The San Joaquin Valley big boys are trying to get an initiative onto the 2022 ballots. They call it More Water Now; the proposition is to designate 2% of the general fund for water projects until the new projects yield 5MAF. Here are a couple op-eds against it. Here is an advocate’s case for it. (I have to say. Don Wright is the best possible advocate for anything Big Ag wants. He is so painfully sincere in his belief that they’re doing a good thing.) I assume all the good governance people will hate this initiative for ballot-box budgeting. I assume that water people will hate it because it funds all the projects that can’t be built because the water they yield is too expensive, even after it does away with environmental protection. Fine, whatever.
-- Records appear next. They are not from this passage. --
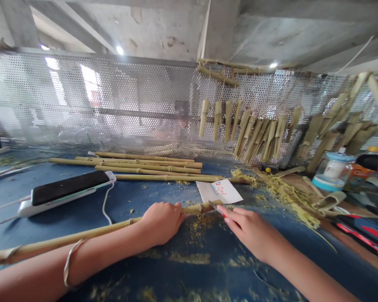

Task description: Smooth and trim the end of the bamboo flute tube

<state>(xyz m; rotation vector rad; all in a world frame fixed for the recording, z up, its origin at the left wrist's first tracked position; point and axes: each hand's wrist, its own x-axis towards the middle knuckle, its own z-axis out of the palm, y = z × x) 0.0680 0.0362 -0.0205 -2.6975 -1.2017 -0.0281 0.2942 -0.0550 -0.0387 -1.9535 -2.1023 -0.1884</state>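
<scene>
Workbench (pixel 28 239), left side: phone (pixel 69 187) on a power bank (pixel 25 209). Bamboo canes (pixel 145 165) lie behind it, near the back edge, where a perforated metal screen (pixel 113 96) stands, cut bamboo pieces (pixel 255 134) hanging on its right half. Shavings (pixel 286 197) lie right, a jar (pixel 334 172) just behind them. A further cane (pixel 66 239) crosses the front.

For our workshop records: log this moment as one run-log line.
left hand: grips bamboo cane | right hand: holds blade at cane | blue bench: shavings
</scene>
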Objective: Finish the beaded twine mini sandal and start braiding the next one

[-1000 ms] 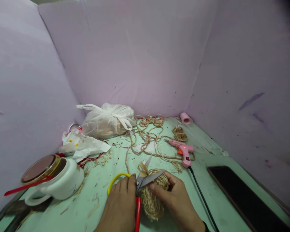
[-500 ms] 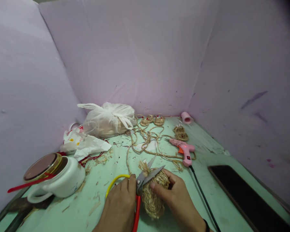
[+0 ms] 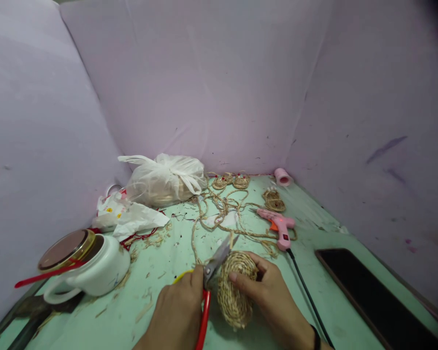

You might think that I would be sputtering outraged at the sheer gall of the initiative backers. Designate 2% of California’s general fund, the money that all taxpayers put into the state, for water projects that would primarily serve rich farmers in the San Joaquin Valley? (Because you know the first thing they’ll propose is their disaster of a Water Blueprint.) You are right. I would be, if it were the first time I’ve seen this. But it isn’t! Those rich fucks proposed something even worse a year ago! Summer of 2020, the even worse proposal was a 0.5% tax increase on the eight San Joaquin counties. I was beside myself then. I only consoled myself by imagining that the 0.5% tax earned the eight counties a substantial share in all farm proceeds or perhaps outright ownership off all lands that took irrigation water from new water projects. Now that would justify a general tax increase.
I don’t know whether the More Water Now initiative will get on the ballot or pass. I’ve given up on predictions. But if we’re talking about initiatives, I have one to propose. I think we should pass an initiative that sets a rigorous priority for “reasonable use” (municipal>environmental>ag) and states that it is not reasonable to allow water right holders to take water if a higher priority isn’t fully served. I believe that would allow us to sidestep our disaster of a water rights system without being a taking, since water rights have always been subject to a reasonable use restriction. I think an initiative like that could pass readily, since it is pure self-interest for nearly all of the voters in CA. I hadn’t really understood the extent of people’s resentment towards almonds until I heard the applause on this Bill Maher segment. I had thought that you and I shared a refined, hand-crafted, artisan resentment, available only to connoisseurs of obscure blogs. But no. Seems like lots of Californians are ready to change our water rights system to something that works better for all of us. So if there’s gonna be an initiative, we can do a lot better than More Water Now.